About relative position encoding

Transformer1 outputs the same output value regardless of the order of the inputs. For tasks such as NLP or Vision, the order of the inputs is important, so I used Absolute Position Encodings (APE)1 to indicate the position. However, APE cannot learn the relative position of the output value and the input value. And RPE (Relative Postional Encoding) 2, which improved this shortcoming, improved performance when applied. And as a result of applying RPE in Swin Transformer 4, one of VIT (Vision Transformer) 3, performance improvement was also shown in computer vision. Neighborhood Attention Transformer5 also applies RPE like Swin Transformer, but it is implemented in a different format from Swin Transformer due to the characteristics of Neighborhood Attention.

RPE is added after getting attn_weight

B = batch size H = height of input image W = width of input image C = Channel

Window attention (Swin Transformer) splits the image into 7x7 blocks when the kernel size is 7x7, and when executing the attention mechanism, q=(B,49,C), k = (B,C,49) ,v= (B,49,C),Since we have a 7x7 kernel, it has a value of 49.attn_weight can be obtained through matrix multiplication of q,k and has a size of attn_weight = (B,49,49).

But Neighborhood attention not splits the image when the kernel size is 7x7, and when executing the attention mechanism,q=(B,H,W,C), k = (B,H,W,C,49) ,v=(B,H,W,49,C),Since we have a 7x7 kernel, it has a value of 49.attn_weight can be obtained through matrix multiplication of q,k and has a size of attn_weight = (B,H,W,49).

Because the size of attn_weight(B,49,49) of window attention and the size of attn_weight(B,H,W,49) of Neighborhood Attention are different, they are implemented in different formats.

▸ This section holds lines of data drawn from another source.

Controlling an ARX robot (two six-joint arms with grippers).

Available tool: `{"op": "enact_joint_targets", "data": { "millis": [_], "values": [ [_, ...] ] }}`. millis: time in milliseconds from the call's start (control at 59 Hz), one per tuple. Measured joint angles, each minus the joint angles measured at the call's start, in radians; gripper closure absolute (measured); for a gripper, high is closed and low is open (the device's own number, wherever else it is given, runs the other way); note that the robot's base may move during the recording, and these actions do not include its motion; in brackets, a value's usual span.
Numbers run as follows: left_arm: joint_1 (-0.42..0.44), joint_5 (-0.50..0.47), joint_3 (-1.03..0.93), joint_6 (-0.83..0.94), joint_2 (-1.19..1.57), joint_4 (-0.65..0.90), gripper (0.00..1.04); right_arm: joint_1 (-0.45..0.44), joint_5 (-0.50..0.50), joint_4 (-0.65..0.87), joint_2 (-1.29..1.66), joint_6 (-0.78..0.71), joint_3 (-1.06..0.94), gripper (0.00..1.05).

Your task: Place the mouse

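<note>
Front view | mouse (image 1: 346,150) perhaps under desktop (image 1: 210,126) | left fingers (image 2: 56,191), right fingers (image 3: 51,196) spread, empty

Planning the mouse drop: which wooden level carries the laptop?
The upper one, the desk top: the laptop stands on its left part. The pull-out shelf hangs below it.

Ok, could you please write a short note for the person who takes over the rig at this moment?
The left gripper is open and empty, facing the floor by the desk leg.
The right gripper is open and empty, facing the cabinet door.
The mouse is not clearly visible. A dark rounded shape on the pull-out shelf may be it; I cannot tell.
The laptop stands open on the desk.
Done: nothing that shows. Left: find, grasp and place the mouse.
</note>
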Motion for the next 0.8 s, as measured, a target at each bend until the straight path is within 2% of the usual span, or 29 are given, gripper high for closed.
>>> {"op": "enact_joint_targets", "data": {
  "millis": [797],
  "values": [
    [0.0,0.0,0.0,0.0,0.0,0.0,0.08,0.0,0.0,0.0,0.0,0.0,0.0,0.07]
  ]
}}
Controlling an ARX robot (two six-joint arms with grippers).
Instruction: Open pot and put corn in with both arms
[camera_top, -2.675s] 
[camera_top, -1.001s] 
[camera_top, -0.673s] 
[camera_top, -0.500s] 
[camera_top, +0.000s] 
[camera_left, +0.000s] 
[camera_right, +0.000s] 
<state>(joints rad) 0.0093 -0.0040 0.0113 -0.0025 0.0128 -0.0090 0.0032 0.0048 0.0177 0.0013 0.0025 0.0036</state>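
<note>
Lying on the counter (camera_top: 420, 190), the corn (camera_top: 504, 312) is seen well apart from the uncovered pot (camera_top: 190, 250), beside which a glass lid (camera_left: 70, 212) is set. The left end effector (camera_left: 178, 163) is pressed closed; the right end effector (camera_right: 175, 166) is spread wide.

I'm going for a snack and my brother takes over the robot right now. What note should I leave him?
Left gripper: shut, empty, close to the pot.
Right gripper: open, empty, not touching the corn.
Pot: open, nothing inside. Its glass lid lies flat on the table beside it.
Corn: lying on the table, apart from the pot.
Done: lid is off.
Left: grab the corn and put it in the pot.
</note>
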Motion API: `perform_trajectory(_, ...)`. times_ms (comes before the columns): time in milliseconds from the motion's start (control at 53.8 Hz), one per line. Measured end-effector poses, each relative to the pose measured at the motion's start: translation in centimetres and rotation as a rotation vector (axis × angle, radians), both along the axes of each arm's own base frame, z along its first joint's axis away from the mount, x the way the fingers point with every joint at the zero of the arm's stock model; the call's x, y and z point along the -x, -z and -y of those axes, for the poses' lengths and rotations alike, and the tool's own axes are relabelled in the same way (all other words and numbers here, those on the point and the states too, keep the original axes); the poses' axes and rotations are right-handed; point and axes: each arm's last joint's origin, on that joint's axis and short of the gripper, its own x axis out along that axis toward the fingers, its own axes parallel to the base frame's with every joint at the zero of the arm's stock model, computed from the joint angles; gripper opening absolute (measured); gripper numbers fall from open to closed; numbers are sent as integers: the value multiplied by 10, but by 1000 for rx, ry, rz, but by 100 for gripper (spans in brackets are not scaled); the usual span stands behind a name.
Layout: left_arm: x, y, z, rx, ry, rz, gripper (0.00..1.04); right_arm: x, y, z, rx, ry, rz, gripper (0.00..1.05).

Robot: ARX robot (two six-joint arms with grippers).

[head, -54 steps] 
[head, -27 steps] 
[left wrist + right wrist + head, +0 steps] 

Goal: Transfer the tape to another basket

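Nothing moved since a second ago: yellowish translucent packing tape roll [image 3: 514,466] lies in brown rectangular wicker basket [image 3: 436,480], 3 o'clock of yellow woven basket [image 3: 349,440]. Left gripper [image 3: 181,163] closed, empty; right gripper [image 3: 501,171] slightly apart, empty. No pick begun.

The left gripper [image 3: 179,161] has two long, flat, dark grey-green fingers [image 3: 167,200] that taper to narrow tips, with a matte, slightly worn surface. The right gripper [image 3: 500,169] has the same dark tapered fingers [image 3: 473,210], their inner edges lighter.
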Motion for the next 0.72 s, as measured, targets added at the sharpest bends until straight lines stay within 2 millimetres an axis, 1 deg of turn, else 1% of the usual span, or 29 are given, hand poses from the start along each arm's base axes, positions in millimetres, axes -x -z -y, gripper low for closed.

For an easier and more detailed explanation of RPE, see this URL:https://medium.com/@_init_/how-self-attention-with-relative-position-representations-works-28173b8c245a

If you run the following Python code, you can intuitively see the difference between the two.


import torch
import torch.nn as nn

window_size = 3 #attention kernel size
H = 5 #height of input image
W = 5 #width of input image

def swin_rpb(window_size): #swin transformer
    coords_h = torch.arange(window_size)
    coords_w = torch.arange(window_size)
    coords = torch.stack(torch.meshgrid([coords_h, coords_w]))  
    coords_flatten = torch.flatten(coords, 1)
    relative_coords = coords_flatten[:, :, None] - coords_flatten[:, None, :]  
    relative_coords = relative_coords.permute(1, 2, 0).contiguous() 
    relative_coords[:, :, 0] += window_size - 1 
    relative_coords[:, :, 1] += window_size - 1
    relative_coords[:, :, 0] *= 2 * window_size - 1
    relative_coords = relative_coords.sum(-1)
    return relative_coords

def nat_rpb(window_size,H,W): #neighborhood attention transformer
    idx_h = torch.arange(0,window_size)
    idx_w = torch.arange(0,window_size)
    idx_k = ((idx_h.unsqueeze(-1) * (2*window_size-1)) + idx_w).view(-1)
    num_repeat_h = torch.ones(window_size,dtype=torch.long)
    num_repeat_w = torch.ones(window_size,dtype=torch.long)
    num_repeat_h[window_size//2] = H-(window_size-1)
    num_repeat_w[window_size//2] = W-(window_size-1)
    bias_hw = (idx_h.repeat_interleave(num_repeat_h).unsqueeze(-1) * (2*window_size-1)) + idx_w.repeat_interleave(num_repeat_w)
    bias_idx = bias_hw.unsqueeze(-1) + idx_k
    return bias_idx.view(H,W,window_size*window_size).permute(2,0,1)

relative_bias = nn.Parameter(torch.rand((2*window_size-1)**2))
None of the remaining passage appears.